= Demosaicing =

Color reconstruction algorithm

Demosaicing, (Note: Variably spelt de-mosaicing, demosaicking or de-mosaicking) also known as color reconstruction, is a digital image processing algorithm used to reconstruct a full color image from the incomplete color samples output from an image sensor overlaid with a color filter array (CFA) such as a Bayer filter.
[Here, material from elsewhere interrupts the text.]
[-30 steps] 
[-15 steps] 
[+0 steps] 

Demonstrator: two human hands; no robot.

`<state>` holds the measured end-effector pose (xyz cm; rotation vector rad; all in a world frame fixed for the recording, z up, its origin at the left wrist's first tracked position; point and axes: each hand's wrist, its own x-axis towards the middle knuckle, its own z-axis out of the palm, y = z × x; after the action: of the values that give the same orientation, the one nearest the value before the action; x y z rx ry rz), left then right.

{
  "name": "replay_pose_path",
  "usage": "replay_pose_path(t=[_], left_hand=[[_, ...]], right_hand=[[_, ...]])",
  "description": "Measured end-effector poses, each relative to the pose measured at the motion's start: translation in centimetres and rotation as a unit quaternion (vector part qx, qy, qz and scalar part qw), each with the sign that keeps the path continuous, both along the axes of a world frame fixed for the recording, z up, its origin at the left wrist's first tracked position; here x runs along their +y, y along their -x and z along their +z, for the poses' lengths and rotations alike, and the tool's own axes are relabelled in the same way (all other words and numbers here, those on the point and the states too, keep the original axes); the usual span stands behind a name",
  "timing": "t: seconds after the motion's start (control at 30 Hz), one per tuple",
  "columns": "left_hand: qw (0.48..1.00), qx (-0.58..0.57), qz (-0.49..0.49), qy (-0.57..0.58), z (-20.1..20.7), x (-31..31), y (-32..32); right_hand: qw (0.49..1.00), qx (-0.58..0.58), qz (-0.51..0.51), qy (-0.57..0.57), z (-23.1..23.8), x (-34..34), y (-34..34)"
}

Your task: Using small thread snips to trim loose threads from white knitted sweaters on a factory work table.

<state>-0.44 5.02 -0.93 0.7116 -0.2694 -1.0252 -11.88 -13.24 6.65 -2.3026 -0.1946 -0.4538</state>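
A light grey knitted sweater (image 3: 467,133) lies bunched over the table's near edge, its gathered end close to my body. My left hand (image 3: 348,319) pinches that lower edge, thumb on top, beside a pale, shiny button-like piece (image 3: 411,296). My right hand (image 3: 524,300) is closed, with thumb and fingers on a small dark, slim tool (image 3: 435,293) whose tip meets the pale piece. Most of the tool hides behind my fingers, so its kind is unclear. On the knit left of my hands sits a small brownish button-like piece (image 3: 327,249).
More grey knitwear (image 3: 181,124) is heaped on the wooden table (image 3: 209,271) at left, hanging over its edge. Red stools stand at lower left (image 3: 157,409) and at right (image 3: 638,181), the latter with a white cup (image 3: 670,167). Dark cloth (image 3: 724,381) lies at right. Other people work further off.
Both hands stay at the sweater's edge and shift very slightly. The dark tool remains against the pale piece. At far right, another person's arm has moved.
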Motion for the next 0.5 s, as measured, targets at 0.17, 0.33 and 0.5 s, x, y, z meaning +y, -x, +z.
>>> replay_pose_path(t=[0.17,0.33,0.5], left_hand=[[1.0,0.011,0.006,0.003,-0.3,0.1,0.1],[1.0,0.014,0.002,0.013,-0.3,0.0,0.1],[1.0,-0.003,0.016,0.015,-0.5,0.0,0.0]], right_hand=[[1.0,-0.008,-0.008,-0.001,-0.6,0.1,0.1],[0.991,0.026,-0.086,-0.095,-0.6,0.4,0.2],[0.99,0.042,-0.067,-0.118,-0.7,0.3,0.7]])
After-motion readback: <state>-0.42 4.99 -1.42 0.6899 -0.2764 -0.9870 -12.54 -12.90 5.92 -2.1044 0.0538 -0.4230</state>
It is also known as CFA interpolation or debayering.

Most modern digital cameras acquire images using a single image sensor overlaid with a CFA, so demosaicing is part of the processing pipeline required to render these images into a viewable format.

Many modern digital cameras can save images in a raw format allowing the user to demosaic them using software, rather than using the camera's built-in firmware.

==Goal==
The aim of a demosaicing algorithm is to reconstruct a full color image (i.e. a full set of color triples) from the spatially undersampled color channels output from the CFA. The algorithm should have the following traits:

- Avoidance of the introduction of false color artifacts, such as chromatic aliases, zippering (abrupt unnatural changes of intensity over a number of neighboring pixels) and purple fringing
- Maximum preservation of the image resolution
- Low computational complexity for fast processing or efficient in-camera hardware implementation
- Amenability to analysis for accurate noise reduction

==Background: color filter array==

The Bayer arrangement of color filters on the pixel array of an image sensor. Each two-by-two cell contains two green, one blue, and one red filter.

A color filter array is a mosaic of color filters in front of the image sensor. Commercially, the most commonly used CFA configuration is the Bayer filter illustrated here. This has alternating red (R) and green (G) filters for odd rows and alternating green (G) and blue (B) filters for even rows. There are twice as many green filters as red or blue ones, catering to the human eye's higher sensitivity to green light.

Since the color subsampling of a CFA by its nature results in aliasing, an optical anti-aliasing filter is typically placed in the optical path between the image sensor and the lens to reduce the false color artifacts (chromatic aliases) introduced by interpolation.

Since each pixel of the sensor is behind a color filter, the output is an array of pixel values, each indicating a raw intensity of one of the three filter colors. Thus, an algorithm is needed to estimate for each pixel the color levels for all color components, rather than a single component.

==Illustration==
To reconstruct a full color image from the data collected by the color filtering array, a form of interpolation is needed to fill in the blanks. The mathematics here is subject to individual implementation, and is called demosaicing.

In this example, we use Adobe Photoshop's bicubic interpolation to simulate the circuitry of a Bayer filter device such as a digital camera.

The image below simulates the output from a Bayer filtered image sensor; each pixel has only a red, green or blue component. The corresponding original image is shown alongside the demosaiced reconstruction at the end of this section.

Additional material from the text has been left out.